У нас и в речке нет бобра.
Зато там бегемоты,
А кулик, в клюв воды набрав,
Фламингам сдал болото.
Да я, скажу тебе, и сам
Удаву грею кресло.
Так, что давай. Адью. Салам.
Ищи другое место.
За эпохой шагает эпоха,
А ему перемены не в счет -
Эстафетную палочку Коха
Он с собою, как прежде, несет.
Уповая на промысел Божий,
Но на жалость людскую вдвойне,
Испитой и прокуренный бомжик
Беспрестанно бредет по стране.
Не читали ему приговора,
Всё случилось не быстро, не вдруг -
Механизмом отсева-отбора
Он отброшен куда-то за круг.
Кто испился, а кто проигрался,
Кто родными подвинут с квартир,
Кто «откинулся», да не вписался
В наш прекрасный, безжалостный мир.
Он вынослив, как вол и лошара.
Для него и межа – не межа.
Интервал от бича до клошара
Социальная ниша бомжа.
Он нисколько не пассионарен,
Никаких не вздымает знамен.
Но зато – интернационален! -
Я бы дал ему членство в ООН!
Не боец, не борец, не трудяга,
Тунеядец, опущенный тип.
Только, может, феномен «бродяга»
Не диагноз, а лишь генотип?
И однажды простой неудачник
Ощущает толчок и порыв,
И уходит от жизненной драчки,
Словно в Шамбалу, двери открыв?
Просыпает снега атмосфера,
Опускаются хлопья, кружа.
Неприкаянный лик Агасфера
Промелькнет из обносков бомжа.
Наставлять его мелко и глупо
На иные дела и пути.
Лучше дай ему хлеба и супа,
Повздыхай, отвернись.
Отойди.
……………….Шумовой Валентине Григорьевне и всем тем,
……………….чье детство прошло в блокадном Ленинграде
Метроном чеканит время в доме мерзлом и пустом.
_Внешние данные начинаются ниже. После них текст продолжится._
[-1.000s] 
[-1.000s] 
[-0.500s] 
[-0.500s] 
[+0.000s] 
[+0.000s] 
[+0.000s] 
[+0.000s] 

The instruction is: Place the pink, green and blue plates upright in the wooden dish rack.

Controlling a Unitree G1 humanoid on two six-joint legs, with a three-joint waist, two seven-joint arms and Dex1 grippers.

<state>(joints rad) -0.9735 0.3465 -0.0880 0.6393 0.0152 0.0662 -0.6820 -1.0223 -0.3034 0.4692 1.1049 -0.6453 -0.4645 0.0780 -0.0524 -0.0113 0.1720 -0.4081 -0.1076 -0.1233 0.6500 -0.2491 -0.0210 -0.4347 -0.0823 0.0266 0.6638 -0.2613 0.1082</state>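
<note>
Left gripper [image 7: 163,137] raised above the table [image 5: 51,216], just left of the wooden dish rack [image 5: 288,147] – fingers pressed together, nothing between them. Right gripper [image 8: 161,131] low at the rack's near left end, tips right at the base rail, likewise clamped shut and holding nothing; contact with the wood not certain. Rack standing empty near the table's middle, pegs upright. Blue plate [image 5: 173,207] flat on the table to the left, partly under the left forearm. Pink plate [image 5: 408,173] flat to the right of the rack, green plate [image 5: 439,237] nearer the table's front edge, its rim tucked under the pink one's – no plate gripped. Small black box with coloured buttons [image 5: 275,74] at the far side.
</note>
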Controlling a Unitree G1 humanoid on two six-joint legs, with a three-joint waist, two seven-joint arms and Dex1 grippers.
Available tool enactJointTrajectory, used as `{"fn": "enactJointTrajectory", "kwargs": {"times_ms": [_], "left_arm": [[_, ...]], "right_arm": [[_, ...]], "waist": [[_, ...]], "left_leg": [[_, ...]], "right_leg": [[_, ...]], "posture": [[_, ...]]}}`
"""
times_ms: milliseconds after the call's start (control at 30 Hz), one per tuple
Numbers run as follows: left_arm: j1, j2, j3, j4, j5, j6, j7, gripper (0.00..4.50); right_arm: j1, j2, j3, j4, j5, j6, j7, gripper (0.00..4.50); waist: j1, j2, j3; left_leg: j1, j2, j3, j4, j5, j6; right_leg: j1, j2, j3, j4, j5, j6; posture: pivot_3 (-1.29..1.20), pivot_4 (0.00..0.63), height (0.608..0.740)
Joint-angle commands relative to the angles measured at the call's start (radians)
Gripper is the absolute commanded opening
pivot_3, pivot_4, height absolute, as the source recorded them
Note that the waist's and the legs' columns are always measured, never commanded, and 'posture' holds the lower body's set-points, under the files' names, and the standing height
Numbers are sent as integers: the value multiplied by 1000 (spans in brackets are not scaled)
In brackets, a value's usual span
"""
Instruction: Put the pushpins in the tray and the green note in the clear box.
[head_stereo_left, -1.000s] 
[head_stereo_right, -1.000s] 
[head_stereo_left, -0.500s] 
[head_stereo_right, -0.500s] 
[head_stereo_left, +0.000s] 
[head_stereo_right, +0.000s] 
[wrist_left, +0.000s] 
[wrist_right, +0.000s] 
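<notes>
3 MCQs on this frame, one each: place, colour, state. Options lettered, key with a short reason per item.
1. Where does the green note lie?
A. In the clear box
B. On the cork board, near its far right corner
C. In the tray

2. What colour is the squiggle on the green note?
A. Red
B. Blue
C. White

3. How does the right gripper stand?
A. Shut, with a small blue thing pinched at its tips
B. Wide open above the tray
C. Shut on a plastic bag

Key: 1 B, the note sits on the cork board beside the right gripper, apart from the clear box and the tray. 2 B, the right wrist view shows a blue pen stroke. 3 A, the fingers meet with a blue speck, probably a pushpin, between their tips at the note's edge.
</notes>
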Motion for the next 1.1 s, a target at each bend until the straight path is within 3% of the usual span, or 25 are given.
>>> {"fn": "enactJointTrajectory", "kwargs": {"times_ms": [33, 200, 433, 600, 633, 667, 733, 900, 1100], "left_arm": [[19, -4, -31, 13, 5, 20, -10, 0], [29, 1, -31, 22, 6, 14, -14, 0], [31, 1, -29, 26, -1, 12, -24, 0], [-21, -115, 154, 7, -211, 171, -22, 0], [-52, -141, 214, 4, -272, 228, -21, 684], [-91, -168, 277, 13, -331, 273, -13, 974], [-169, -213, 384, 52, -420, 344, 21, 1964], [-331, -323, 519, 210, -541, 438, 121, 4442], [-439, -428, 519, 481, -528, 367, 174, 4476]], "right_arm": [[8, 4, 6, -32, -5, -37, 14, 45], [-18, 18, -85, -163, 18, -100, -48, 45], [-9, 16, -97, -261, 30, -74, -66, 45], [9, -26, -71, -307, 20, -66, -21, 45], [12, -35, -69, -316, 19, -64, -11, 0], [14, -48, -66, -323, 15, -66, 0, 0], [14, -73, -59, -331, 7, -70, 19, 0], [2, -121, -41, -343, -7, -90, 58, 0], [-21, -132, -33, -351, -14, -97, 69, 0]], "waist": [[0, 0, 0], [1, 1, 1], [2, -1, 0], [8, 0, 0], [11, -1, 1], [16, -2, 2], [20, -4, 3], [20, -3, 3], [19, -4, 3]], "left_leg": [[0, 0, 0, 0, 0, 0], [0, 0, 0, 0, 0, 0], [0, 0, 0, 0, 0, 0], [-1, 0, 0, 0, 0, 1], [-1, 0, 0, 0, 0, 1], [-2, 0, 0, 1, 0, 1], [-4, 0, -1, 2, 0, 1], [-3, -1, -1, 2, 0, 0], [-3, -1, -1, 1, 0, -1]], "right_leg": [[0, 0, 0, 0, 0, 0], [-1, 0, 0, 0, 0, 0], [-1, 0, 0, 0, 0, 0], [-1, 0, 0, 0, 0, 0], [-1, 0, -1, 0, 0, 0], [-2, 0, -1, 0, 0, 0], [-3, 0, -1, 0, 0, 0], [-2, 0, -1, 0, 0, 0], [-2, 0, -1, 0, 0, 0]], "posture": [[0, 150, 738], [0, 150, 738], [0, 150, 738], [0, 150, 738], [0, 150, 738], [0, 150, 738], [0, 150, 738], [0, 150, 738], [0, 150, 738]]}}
Чтобы ожила «буржуйка», поднимайся из постели.
А растопка занимает до двенадцати листов -
Есть у мебели манера разгораться еле-еле.
Скоро мама будет дома, только будет ли обед?
Но огонь – твоя забота, подогрей хотя бы чаю.
«Робинзон» - подарок папин в День рождения тебе -
С каждой новою растопкой все тончает и тончает.
Переварены «буржуйкой» до последнего листа
И Толстой, и Маяковский, и «Поваренная книга» -
Очень вредное изданье для пустого живота,
А особенно картинка, где со сливками клубника!
Образуется большое из деталей небольших.
Растепляется печурка, ты мороз одолеваешь!
Перед тем, как жечь страницы, перечитываешь их,
Словно чай из чашки в чашку навесу переливаешь.
И в тебя перетекают Робин Гуд и Робинзон,
И Ассоль – твоя подружка, и мечты ее о Грее.
А зима сорок второго – это только страшный сон,
И одна твоя надежда - пережить его скорее!
Только сон упорно длится. Убывает неба свет.
Снег на улице кружится, бьется в синее окошко.
Догорает детский стульчик. Что-то мамы долго нет…
А на месте «Робинзона» - лишь картонная обложка.